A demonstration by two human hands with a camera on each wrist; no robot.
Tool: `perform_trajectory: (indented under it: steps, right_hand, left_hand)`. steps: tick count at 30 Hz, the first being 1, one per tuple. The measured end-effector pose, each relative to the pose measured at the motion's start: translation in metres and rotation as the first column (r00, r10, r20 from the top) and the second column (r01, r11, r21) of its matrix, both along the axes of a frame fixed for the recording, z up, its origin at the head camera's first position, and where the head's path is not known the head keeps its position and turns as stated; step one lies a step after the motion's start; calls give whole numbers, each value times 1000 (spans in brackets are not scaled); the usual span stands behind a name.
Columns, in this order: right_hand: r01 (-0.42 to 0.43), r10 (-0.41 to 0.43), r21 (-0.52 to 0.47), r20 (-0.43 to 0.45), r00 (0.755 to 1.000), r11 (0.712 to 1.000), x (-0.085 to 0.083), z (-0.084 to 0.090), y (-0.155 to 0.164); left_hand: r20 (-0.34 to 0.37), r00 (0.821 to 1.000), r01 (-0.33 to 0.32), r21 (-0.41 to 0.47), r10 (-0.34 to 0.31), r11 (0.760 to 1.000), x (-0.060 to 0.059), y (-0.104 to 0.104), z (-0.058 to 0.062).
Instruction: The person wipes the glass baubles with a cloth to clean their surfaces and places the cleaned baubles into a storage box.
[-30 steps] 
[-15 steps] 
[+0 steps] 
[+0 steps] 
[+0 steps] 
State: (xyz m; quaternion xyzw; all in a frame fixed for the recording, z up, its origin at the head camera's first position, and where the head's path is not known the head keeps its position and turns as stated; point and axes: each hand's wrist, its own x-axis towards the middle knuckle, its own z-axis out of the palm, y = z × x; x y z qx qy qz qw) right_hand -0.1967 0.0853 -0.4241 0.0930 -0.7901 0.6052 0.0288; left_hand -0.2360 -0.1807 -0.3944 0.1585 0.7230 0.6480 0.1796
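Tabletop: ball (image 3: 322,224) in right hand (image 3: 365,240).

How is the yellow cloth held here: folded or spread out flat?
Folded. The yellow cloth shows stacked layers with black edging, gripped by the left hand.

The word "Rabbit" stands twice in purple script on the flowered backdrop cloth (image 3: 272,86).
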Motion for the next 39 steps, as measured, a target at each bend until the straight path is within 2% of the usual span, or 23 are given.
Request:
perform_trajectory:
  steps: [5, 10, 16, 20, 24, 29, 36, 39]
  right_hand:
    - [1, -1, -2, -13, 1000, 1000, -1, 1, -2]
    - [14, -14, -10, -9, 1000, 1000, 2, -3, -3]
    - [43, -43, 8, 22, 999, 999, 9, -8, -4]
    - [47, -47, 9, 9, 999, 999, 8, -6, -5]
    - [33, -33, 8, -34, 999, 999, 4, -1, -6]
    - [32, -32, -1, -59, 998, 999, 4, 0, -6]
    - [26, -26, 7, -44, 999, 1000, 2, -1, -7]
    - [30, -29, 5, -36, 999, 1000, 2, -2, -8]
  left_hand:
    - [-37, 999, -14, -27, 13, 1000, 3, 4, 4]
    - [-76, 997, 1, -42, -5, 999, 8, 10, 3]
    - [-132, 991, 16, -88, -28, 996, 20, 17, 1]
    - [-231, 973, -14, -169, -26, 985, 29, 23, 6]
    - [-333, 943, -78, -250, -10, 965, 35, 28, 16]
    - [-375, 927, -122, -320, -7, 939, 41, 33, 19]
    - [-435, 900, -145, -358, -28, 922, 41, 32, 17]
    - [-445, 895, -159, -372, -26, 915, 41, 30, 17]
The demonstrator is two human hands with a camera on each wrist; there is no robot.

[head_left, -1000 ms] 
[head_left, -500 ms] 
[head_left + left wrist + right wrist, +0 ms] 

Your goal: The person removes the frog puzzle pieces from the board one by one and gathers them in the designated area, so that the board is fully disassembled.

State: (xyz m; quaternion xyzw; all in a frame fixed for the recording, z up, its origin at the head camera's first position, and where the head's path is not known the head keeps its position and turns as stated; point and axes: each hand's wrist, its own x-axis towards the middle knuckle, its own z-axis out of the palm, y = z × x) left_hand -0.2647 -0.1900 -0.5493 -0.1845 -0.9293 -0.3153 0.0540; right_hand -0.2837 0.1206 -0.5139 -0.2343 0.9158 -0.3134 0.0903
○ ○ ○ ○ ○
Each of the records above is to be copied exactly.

» **ANSWER FOR THIS EXERCISE**:
A demonstration by two human hands with a camera on each wrist; no robot.
Tool: `perform_trajectory: (indented under it: steps, right_hand, left_hand)`. steps: tick count at 30 Hz, the first being 1, one per tuple. The measured end-effector pose, each relative to the pose measured at the motion's start: translation in metres and rotation as the first column (r00, r10, r20 from the top) and the second column (r01, r11, r21) of its matrix, both along the axes of a frame fixed for the recording, z up, its origin at the head camera's first position, and where the head's path is not known the head keeps its position and turns as stated; step one lies a step after the motion's start; calls give whole numbers, each value times 1000 (spans in brackets are not scaled); the usual span stands behind a name.
Columns, in this order: right_hand: r01 (-0.42 to 0.43), r10 (-0.41 to 0.43), r21 (-0.52 to 0.47), r20 (-0.43 to 0.45), r00 (0.755 to 1.000), r11 (0.712 to 1.000), x (-0.085 to 0.083), z (-0.084 to 0.090), y (-0.155 to 0.164); left_hand: r20 (-0.34 to 0.37), r00 (0.821 to 1.000), r01 (-0.33 to 0.32), r21 (-0.41 to 0.47), r10 (-0.34 to 0.31), r11 (0.760 to 1.000), x (-0.060 to 0.059), y (-0.104 to 0.104), z (-0.058 to 0.062).
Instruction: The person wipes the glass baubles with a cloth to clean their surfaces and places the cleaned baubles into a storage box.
[-30 steps] 
[-15 steps] 
[+0 steps] 
[+0 steps] 
[+0 steps] 
State: (xyz m; quaternion xyzw; all in a frame fixed for the recording, z up, its origin at the head camera's first position, and where the head's path is not known the head keeps its position and turns as stated; point and axes: each hand's wrist, its own x-axis towards the middle knuckle, its own z-axis out of the palm, y = z × x; x y z qx qy qz qw) right_hand -0.1967 0.0853 -0.4241 0.0930 -0.7901 0.6052 0.0288; left_hand -0.2360 -0.1807 -0.3944 0.1585 0.7230 0.6480 0.1796
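Tabletop: ball (image 3: 322,224) in right hand (image 3: 365,240).

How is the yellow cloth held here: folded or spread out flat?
Folded. The yellow cloth shows stacked layers with black edging, gripped by the left hand.

The word "Rabbit" stands twice in purple script on the flowered backdrop cloth (image 3: 272,86).
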Motion for the next 39 steps, as measured, a target at each bend until the straight path is within 2% of the usual span, or 23 are given.
Request:
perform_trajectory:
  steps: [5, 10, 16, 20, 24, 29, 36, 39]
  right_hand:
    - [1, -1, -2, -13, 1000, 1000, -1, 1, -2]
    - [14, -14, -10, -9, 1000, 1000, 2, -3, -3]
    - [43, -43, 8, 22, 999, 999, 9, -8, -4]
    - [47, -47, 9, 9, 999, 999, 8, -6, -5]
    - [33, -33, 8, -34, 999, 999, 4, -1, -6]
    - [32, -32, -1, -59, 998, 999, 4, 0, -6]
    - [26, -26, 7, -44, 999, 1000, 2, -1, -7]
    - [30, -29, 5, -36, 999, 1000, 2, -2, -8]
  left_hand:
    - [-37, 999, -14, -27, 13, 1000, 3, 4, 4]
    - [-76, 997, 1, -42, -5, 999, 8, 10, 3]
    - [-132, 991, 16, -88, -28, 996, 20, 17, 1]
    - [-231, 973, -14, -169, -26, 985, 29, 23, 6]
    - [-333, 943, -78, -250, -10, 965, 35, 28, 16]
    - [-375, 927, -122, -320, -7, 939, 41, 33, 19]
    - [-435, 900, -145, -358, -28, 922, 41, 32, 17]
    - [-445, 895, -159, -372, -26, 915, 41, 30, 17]
The demonstrator is two human hands with a camera on each wrist; there is no robot.

[head_left, -1000 ms] 
[head_left, -500 ms] 
[head_left + left wrist + right wrist, +0 ms] 

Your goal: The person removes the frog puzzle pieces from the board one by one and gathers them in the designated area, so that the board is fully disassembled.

State: (xyz m; quaternion xyzw; all in a frame fixed for the recording, z up, its origin at the head camera's first position, and where the head's path is not known the head keeps its position and turns as stated; point and axes: each hand's wrist, its own x-axis towards the middle knuckle, its own z-axis out of the palm, y = z × x) left_hand -0.2647 -0.1900 -0.5493 -0.1845 -0.9293 -0.3153 0.0540; right_hand -0.2837 0.1206 -0.5139 -0.2343 0.9158 -0.3134 0.0903

This answer is finished.